The lactate comes back at 2.8 mmol/L. Creatinine is 142 (her baseline from an old result in the notes is 88). White cell count is 18.4 with a neutrophilia. CRP is 187. Urine dipstick is strongly positive for nitrites and leucocytes.
This is sepsis from a urinary source with early acute kidney injury. The management follows the Sepsis-6: high-flow oxygen if needed, blood cultures, IV antibiotics within one hour of recognition, IV fluid bolus (250–500 mL crystalloid), urine output monitoring with a catheter, and serial lactate measurements. The choice of antibiotic depends on local resistance patterns and her history, but empirical coverage for a gram-negative urinary source — typically a broad-spectrum cephalosporin or co-amoxiclav depending on allergy status — is appropriate while cultures are pending.
What case-based learning teaches you that the textbook cannot is the texture of the decision-making. The textbook gives you sepsis criteria. A case forces you to apply them to a patient who doesn't announce her diagnosis. You have to generate the question 'could this be sepsis?' from a presentation that doesn't obviously look like sepsis. You have to know that confusion in an elderly patient is an early sign of septic encephalopathy. You have to recognise that a heart rate of 102 and a RR of 22 are not normal, even if they don't look dramatic.

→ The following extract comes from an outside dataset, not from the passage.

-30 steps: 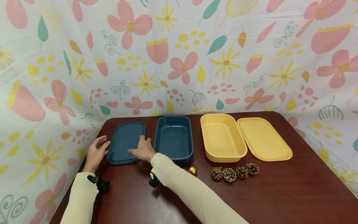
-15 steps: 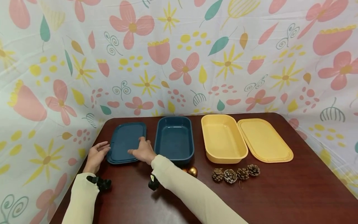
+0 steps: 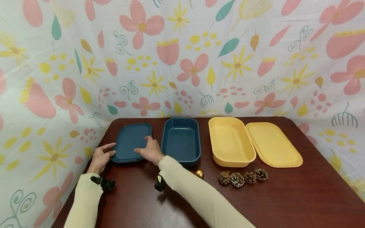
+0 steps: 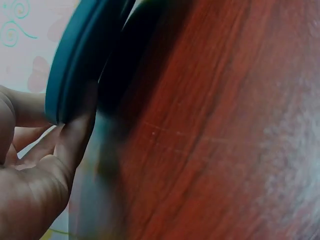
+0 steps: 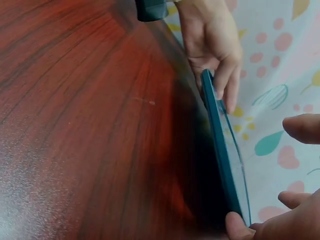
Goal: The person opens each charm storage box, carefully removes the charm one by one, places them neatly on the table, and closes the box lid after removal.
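A blue lid (image 3: 132,142) is raised a little off the dark wooden table, left of an open blue box (image 3: 181,141). My left hand (image 3: 101,158) grips its left edge; the left wrist view shows the lid's rim (image 4: 75,65) between thumb and fingers. My right hand (image 3: 150,150) is at the lid's right edge, thumb extended over the top. In the right wrist view a fingertip (image 5: 237,226) meets the lid's near end, while another digit (image 5: 302,128) stands apart from it. Some right-hand fingers are hidden.
A yellow box (image 3: 232,142) and its yellow lid (image 3: 273,144) lie to the right. Several pine cones (image 3: 237,179) line up before the yellow box. A gold ball (image 3: 199,173) peeks out behind my right sleeve. A flowered cloth (image 3: 194,63) hangs behind the table.
The blue lid's near edge has come up off the table, with both hands now at its sides. My left hand has closed in on the left edge. The view has shifted slightly.
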`<control>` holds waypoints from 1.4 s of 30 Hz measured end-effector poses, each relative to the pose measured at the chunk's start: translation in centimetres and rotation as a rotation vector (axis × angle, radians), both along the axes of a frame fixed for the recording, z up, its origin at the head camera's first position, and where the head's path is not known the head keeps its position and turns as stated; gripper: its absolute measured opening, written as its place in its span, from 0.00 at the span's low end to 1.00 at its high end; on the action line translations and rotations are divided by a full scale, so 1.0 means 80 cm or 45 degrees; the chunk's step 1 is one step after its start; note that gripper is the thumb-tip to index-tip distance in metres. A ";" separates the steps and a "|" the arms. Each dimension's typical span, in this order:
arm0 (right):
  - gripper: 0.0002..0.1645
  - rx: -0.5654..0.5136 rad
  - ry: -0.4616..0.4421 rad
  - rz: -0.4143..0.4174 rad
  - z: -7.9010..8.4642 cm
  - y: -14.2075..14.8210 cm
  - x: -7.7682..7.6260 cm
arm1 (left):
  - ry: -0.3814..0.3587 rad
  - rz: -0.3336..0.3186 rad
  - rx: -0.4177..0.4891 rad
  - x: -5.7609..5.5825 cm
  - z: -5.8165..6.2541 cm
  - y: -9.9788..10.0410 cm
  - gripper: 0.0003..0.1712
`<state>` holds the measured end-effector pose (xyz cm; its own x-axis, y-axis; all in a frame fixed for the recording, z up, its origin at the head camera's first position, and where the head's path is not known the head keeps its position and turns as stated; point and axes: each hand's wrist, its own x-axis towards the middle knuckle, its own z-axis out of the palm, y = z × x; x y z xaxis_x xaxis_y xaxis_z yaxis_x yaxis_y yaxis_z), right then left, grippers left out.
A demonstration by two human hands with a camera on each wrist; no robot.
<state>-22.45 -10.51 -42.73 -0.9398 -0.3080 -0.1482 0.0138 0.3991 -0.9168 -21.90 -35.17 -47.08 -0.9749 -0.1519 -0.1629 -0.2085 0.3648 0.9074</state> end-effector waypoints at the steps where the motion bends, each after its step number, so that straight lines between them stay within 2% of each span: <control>1: 0.43 -0.004 0.006 -0.004 0.001 0.001 0.000 | 0.001 -0.002 0.015 0.001 0.001 0.000 0.32; 8: 0.42 -0.041 0.062 -0.037 0.007 0.009 -0.008 | 0.037 0.001 0.091 0.007 0.015 0.001 0.31; 12: 0.42 -0.102 0.057 -0.030 0.011 0.017 -0.013 | 0.072 0.019 0.208 0.013 0.025 0.002 0.32; 15: 0.43 -0.183 0.039 -0.006 0.015 0.028 -0.018 | 0.111 0.031 0.285 0.016 0.035 0.005 0.33; 22: 0.44 -0.343 0.052 0.131 0.025 0.055 -0.027 | 0.159 0.062 0.339 0.023 0.057 0.012 0.34; 26: 0.46 -0.374 0.065 0.222 0.032 0.070 -0.028 | 0.180 0.046 0.373 0.026 0.068 0.018 0.35; 32: 0.51 -0.393 0.076 0.295 0.044 0.093 -0.025 | 0.237 0.008 0.432 0.031 0.081 0.030 0.36; 37: 0.54 -0.430 0.062 0.332 0.049 0.106 -0.024 | 0.301 -0.023 0.513 0.034 0.091 0.041 0.36; 42: 0.52 -0.447 0.050 0.339 0.053 0.115 -0.023 | 0.358 -0.061 0.564 0.033 0.097 0.049 0.31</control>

The learning objective here is not just knowing the qSOFA criteria — it is developing the clinical vigilance to flag the patient who meets them without realising they do. That vigilance is only built through repeated exposure to cases like this one. Not the textbook version where the diagnosis is named at the top of the page. Cases where you encounter the patient first and have to work out what is happening — which is, of course, exactly what medicine is.

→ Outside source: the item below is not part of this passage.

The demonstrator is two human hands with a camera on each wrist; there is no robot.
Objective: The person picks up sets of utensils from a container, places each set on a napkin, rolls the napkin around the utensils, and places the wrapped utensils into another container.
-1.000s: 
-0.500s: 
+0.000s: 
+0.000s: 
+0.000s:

For every hour that appropriate antibiotics are delayed in sepsis, mortality increases. Studies consistently show a 7–10% increase in mortality for each hour of delay after diagnosis. This is why the urgency matters and why the ability to recognise early sepsis — not just obvious sepsis — is one of the highest-value clinical skills a junior doctor can develop. Simulate it. Practice the recognition. Build the instinct before it counts.